No more teacher’s dirty looks… because they all got nuked!
We visit 4A Games to go hands-on with its post-apocalypse shooter.
Leaving the tunnels of Moscow behind we expect to come faceto-face with drooling mutants, but a glassy-eyed deer licking our face? That wasn’t in the script. It’s our first tease that this Metro is doing things differently. A sunshine moment that’s as far removed from the depressed Moscow underground as we could get.
We’re 5,530 kilometres from Moscow’s tunnels, to be exact. The distance is revealed every time we restart, and we’re getting deer cooties because we’ve been dragged from a raging river by the mysterious Olga, and left to fend for ourselves in the wilderness.
We begin exploring. The shacks we discover are a treasure trove of clues – sexy sports model posters dated 1988 (a year before the USSR collapsed), scattered toys and cuddly bears… and decaying bodies. Pinned to their chests are notes with the words RAPIST and MURDERER scrawled in dried blood. Things just got very Metro.
SCHOOL’S OUT FOREVER
We push deeper into the ‘valley’. Ahead of us is a crumbling summer camp. After the nuclear war children grew up alone in the woods, and interpreted their ‘teacher’s’ fireside lectures into codes to live by – with violent results. It’s the Lost Boys meets Lord Of The Flies by way of Leninist propaganda, and they’ve begun to splinter into factions – Pioneers and Pirates – which could be bad for everyone.
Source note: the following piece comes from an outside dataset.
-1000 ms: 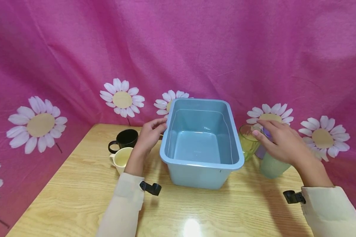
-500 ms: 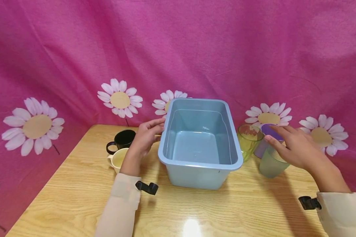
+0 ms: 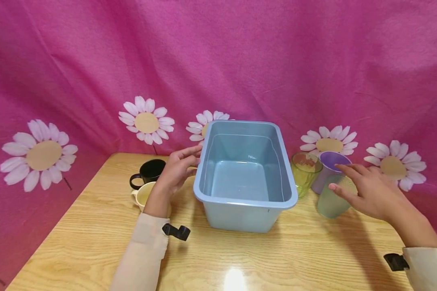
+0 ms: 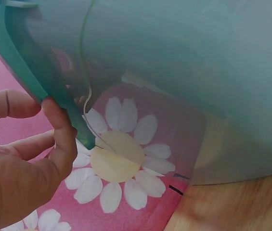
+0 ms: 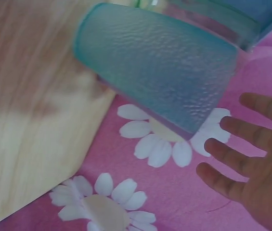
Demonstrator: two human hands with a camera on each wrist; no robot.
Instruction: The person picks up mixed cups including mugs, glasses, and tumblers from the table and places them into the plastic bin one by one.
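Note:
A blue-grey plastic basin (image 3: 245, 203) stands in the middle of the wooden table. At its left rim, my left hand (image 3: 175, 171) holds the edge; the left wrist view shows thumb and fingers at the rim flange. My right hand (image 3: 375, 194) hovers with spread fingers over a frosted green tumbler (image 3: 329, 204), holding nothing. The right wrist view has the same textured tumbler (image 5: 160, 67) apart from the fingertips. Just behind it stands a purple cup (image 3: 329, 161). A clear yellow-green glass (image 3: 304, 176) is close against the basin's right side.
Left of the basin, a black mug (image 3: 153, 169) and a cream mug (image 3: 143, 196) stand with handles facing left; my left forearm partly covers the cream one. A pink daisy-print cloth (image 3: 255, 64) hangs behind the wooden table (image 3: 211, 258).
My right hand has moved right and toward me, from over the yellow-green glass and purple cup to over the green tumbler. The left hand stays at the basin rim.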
“THE LOST BOYS MEETS LORD OF THE FLIES BY WAY OF LENIN.”
While not as open as the previous area of Metro Exodus we’ve played – we’re constantly forced forwards – this is still clearly a playground with multiple ways to reach the level’s end.
We stumble upon a bandit tied to a post, his fate that of the earlier corpses. He’ll share a route into the Pirates’ camp if we free him, but he also threatens to return with more men to put an end to the ‘Children Of The Forest’. We don’t like his threats so put an arrow in his head. The dev hints at a reputation system that will affect how NPC factions act towards you based on your actions – we’re guessing these bandits aren’t friendlies now.
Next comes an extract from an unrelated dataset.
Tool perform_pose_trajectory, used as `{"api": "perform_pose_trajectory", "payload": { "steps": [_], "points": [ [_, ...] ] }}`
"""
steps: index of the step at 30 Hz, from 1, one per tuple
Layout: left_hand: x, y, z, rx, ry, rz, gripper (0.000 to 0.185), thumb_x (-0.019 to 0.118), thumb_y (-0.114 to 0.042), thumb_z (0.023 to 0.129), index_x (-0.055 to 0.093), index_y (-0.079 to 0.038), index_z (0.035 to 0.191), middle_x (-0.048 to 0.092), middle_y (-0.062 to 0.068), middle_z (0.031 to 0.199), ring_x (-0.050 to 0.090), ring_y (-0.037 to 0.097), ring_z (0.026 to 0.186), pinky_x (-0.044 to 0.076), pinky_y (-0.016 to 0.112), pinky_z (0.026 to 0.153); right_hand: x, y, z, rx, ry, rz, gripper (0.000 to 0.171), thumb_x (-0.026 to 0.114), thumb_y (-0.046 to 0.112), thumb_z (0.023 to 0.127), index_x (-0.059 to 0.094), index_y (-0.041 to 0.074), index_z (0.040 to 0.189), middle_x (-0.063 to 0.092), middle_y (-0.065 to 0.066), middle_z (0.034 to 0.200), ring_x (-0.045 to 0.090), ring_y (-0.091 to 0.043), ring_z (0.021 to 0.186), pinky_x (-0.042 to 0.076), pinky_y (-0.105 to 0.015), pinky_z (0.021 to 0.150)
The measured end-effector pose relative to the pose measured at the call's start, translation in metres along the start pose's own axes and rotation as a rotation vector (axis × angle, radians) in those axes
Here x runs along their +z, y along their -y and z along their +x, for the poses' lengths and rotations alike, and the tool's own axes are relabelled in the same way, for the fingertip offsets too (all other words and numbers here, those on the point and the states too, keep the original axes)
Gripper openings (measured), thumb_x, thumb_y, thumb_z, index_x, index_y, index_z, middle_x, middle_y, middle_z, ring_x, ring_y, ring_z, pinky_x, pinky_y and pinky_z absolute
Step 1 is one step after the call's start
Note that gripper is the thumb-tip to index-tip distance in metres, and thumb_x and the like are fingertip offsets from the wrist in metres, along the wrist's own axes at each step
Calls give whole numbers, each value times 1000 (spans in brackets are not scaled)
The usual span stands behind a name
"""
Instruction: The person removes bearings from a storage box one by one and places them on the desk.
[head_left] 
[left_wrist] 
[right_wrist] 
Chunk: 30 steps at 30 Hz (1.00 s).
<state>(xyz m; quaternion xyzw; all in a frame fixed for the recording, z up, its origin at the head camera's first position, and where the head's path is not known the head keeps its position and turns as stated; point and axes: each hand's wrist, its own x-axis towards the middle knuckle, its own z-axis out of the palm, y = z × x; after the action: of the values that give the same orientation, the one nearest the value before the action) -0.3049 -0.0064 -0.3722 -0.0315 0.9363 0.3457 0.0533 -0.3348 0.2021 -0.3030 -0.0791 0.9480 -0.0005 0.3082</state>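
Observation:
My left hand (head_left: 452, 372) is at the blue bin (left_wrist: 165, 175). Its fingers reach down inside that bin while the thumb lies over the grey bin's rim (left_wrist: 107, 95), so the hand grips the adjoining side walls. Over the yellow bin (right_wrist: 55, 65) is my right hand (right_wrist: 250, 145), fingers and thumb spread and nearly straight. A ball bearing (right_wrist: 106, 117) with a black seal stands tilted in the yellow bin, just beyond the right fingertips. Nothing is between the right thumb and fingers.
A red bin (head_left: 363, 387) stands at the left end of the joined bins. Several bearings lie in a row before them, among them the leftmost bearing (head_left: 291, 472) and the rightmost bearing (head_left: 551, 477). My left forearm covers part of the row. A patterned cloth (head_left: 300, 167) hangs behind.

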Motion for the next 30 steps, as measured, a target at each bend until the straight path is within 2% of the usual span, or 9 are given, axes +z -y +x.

The sun is beginning to set (the game has a day/ night cycle, which affects animal and NPC behaviour) so we choose to play stealthily. Like the multi-route environment there’s no one clear way to play. Your style is affected by your choice of weapons, time of day, and gear. Being able to customise guns on the fly via a backpack adds to the freedom.
Metro Exodus is like no other shooter to play; the screen is clean, with all vital info present in a practical way – a compass strapped to our wrist points the way, a blue light denotes if we’re visible, and there’s no HUD with blinking objectives. If you want to check for points of interest in Metro Exodus’ world then you need to grab your binoculars and look for them. We spy a building, and bonfires suggest guards.
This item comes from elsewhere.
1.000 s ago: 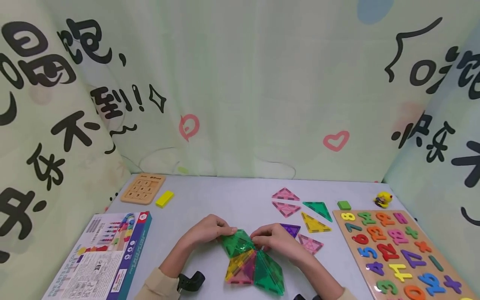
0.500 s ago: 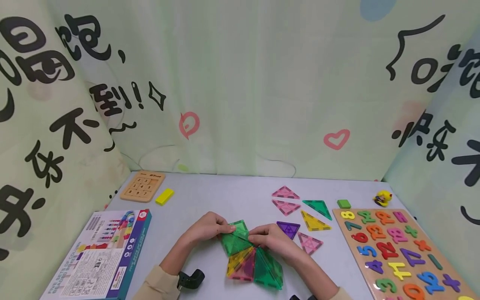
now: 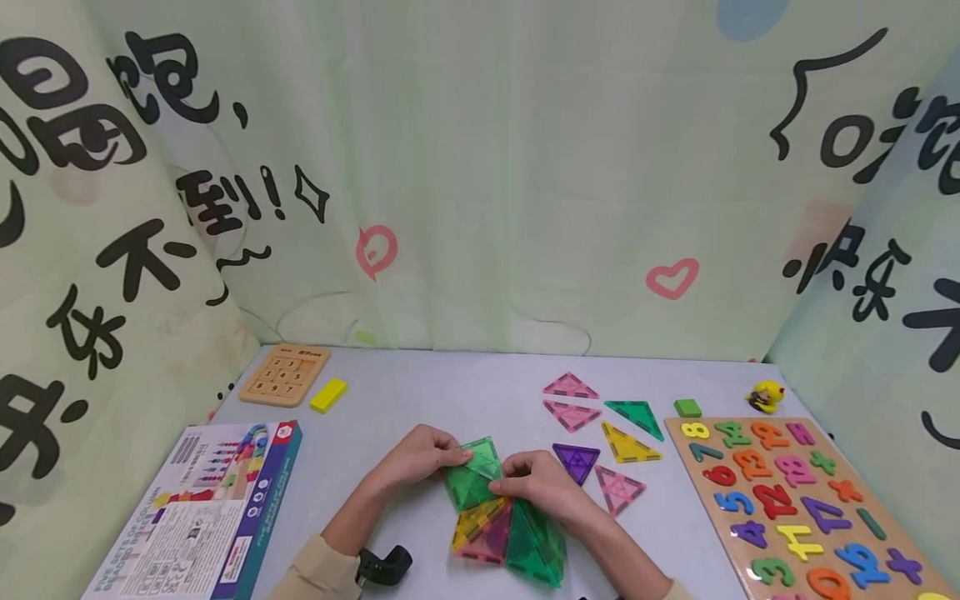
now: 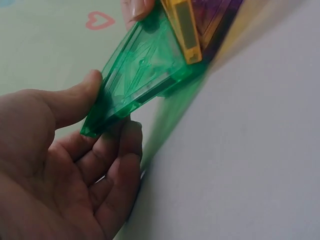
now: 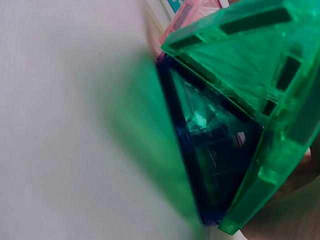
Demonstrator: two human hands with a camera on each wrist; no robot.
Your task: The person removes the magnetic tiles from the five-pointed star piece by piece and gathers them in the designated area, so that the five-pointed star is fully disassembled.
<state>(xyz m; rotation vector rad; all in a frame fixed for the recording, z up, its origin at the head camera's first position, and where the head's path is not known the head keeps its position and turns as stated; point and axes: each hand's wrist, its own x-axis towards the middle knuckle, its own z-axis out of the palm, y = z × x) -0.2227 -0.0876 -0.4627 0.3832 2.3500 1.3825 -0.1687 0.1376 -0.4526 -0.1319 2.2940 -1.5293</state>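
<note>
- Two hands grip one magnetic-tile cluster [image 3: 498, 517] at mid-bench [image 3: 420, 400].
- Left hand [image 3: 416, 457]: thumb and fingers pinch the green tile [image 4: 142, 75] corner.
- Right hand [image 3: 536, 483]: fingers curled on the adjoining tile edge.
- Tiles appear rigid, light, smooth; joints probably separate easily, so hold by edges.

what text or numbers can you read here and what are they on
"8", "7", "6", "5", "4", "3", "2", "1", "0", "9", "+", "-", "x": coloured pieces on the number puzzle board.
Digits on the wooden sliding number puzzle: too small.
Print on the toy box: too small.
Large black characters on the backdrop cloth: Chinese handwriting, with "!".
</note>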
Sneaking around in the dark dispatching enemies with one-shot kills from the Helsing crossbow feels good; there’s a solidity to the game that’s rare in shooters. As we spy a zipline, our route across the river, a body is found and all hell breaks loose. In a split-second the game’s tempo surges. NPCs can be heard shouting out our position, beckoning comrades to circle us.
Don’t we know it? As we flee on the zipline we can still hear the thick Russian accents of our pursuers. Falling from the zipline we pull ourself up just in time to see a pack of wolves appear from the misty woods. Gun loaded, we’re prepared. Then we hear a much loader roar and the pack scatters as a large, mutated bear, a raging ball of fur and muscle, pounds into view. Taking a breath we hastily put away the gun and go back to sneaking our way to the level’s end.
What follows are more freeform shootouts and stealthy escapes, overheard conversations, and some surprises – a pacifist bandit just wants to fish.
Replaying the valley over and over we discover new areas, hidden caves that can guide us past enemy camps, weapon stashes, captives to rescue that tease new info, and a workbench to make use of (you can customise weapons on the go, but some gear can only be created at a hard-to-find bench).
Yet no matter the route or style of play we take, every playthrough leads to one final confrontation with that irradiated bear. It’s a boss fight of sorts, set in the grounds of a crumbling church that’s about to get a whole lot more ruined. After hours of open world, cultured shooting facing a boss could feel regressive, but here it’s a culmination of a mininarrative that has literally followed us, growling at our heels, through the valley and out the other side. Yet another reminder that Metro Exodus is a game about the journey as much as the destination.
“IN A SPLIT SECOND THE GAME’S TEMPO SURGES… NPCS CAN BE HEARD SHOUTING OUT OUR POSITION.”
Above Everything in the game is designed to work in real life. 4A Games has even built replicas of Metro Exodus’ post-apocalypse weapons.
Above Not quite Paddington, this mutated bear, nicknamed The Master, lands hard hits rather than hard stares.
Above Sunshine, in a Metro game! Each season brings its own style of environment, enemies, and problems to overcome.